Dix ans à chercher sur la planète quel est le…
Avec Walden, sorti en salle le 7 septembre 2022, Bojena Horackova signe un film fort et émouvant sur la jeunesse lituanienne d’avant la chute du Bloc communiste. Premiers émois amoureux, rêves de liberté qui s’incarnent à l’Ouest, questions sur l’exil, marché noir, la réalisatrice nous emmène avec grâce et talent dans des territoires complexes qu’elle nous invite à déchiffrer sans jamais les expliquer. Le film est porté par deux merveilleux acteurs : Ina Marija Bartaité dans le rôle de Jana adolescente, et Laurynas Jurgelis dans le rôle de Paulius.
Bojena Horackova possède cette qualité qu’elle partage avec les plus grands : faire exister ses personnages face à la caméra. Une alchimie mystérieuse qui nous fait plonger sans artifice dans l’intimité des corps. De jeunes adultes noyés dans la tristesse sans fond du Bloc soviétique rêvent de l’Ouest. Dès les premiers plans, on est happé par l’histoire. Avant tout une histoire d’amour.

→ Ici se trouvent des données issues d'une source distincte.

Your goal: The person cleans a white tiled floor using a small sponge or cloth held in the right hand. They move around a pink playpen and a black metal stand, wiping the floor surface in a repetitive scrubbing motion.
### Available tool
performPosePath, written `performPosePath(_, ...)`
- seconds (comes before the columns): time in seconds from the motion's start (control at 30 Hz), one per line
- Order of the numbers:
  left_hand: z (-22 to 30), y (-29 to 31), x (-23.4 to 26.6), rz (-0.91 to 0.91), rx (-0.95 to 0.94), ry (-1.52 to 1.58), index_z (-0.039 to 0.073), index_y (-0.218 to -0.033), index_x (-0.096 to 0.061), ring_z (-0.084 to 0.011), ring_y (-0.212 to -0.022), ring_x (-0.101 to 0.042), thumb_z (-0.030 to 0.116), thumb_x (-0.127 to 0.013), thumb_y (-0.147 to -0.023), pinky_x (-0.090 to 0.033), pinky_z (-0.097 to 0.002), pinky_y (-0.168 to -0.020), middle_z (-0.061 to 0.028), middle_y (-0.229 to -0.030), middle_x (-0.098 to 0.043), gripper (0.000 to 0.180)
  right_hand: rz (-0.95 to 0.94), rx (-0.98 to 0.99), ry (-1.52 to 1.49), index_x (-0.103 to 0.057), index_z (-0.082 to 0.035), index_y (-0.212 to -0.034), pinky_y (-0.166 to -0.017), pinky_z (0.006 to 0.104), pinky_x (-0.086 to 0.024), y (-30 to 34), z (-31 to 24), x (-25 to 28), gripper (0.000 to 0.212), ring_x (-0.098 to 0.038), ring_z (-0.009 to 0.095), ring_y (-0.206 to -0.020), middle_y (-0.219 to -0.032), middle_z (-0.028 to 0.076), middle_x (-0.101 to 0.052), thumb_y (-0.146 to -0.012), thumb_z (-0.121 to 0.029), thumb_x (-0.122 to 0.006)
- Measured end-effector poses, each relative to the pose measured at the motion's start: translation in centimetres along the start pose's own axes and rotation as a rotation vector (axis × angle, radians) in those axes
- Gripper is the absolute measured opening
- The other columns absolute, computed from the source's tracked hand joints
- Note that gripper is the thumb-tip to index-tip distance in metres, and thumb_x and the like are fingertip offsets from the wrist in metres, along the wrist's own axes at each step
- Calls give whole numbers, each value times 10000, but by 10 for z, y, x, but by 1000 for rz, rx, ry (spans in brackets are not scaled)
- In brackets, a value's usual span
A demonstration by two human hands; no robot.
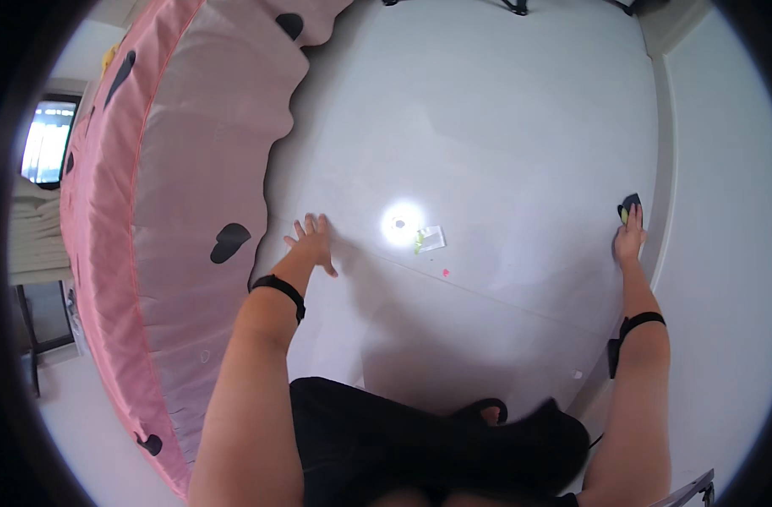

Qu’importe si elle se déroule en 1989 dans une Lituanie sombre et sans relief propice à anesthésier les consciences.
Ce n’est pas ce récit politique qui nous prend au corps dès les premières images, c’est la force cinématographique qui émane de cette bande d’amis, leurs échanges, leurs espoirs, leur recherche d’un ailleurs dans la force universelle de leurs vingt ans.
Ils rêvent d’un passeport
Ils rêvent de la possibilité de s’enfuir pour quitter une terre inhospitalière et sans avenir. Sont-ils pour autant convaincus que le franchissement d’une frontière physique les fera basculer dans un ailleurs porteur de tous les espoirs ? Cet empêchement qui trouve sa source dans une idéologie usée, un communisme en fin de vie, n’agit-il pas comme un catalyseur qui donne à leur existence une force, un sens ?
Leur poésie que Bojena Horackova nous restitue avec talent ne prend-t-elle pas sa source dans cet impossible ? Ils s’en nourrissent et traînent leur mélancolie comme un fil d’ariane. Serait-ce l’empêchement d’être qui leur permet de diffuser autant d’amour par leurs regards, leurs gestes ?
Que veut nous dire Bojena à travers ce come back ?
Seule Jana réussira à s’enfuir. Après trente ans d’exil à Paris, elle revient à Vilnius retrouver le lac que Paulius, son premier amoureux, appelait Walden. Et c’est ici que le film, malgré la qualité des acteurs (Fabienne Babe tient le rôle de Jana adulte), ne tient plus.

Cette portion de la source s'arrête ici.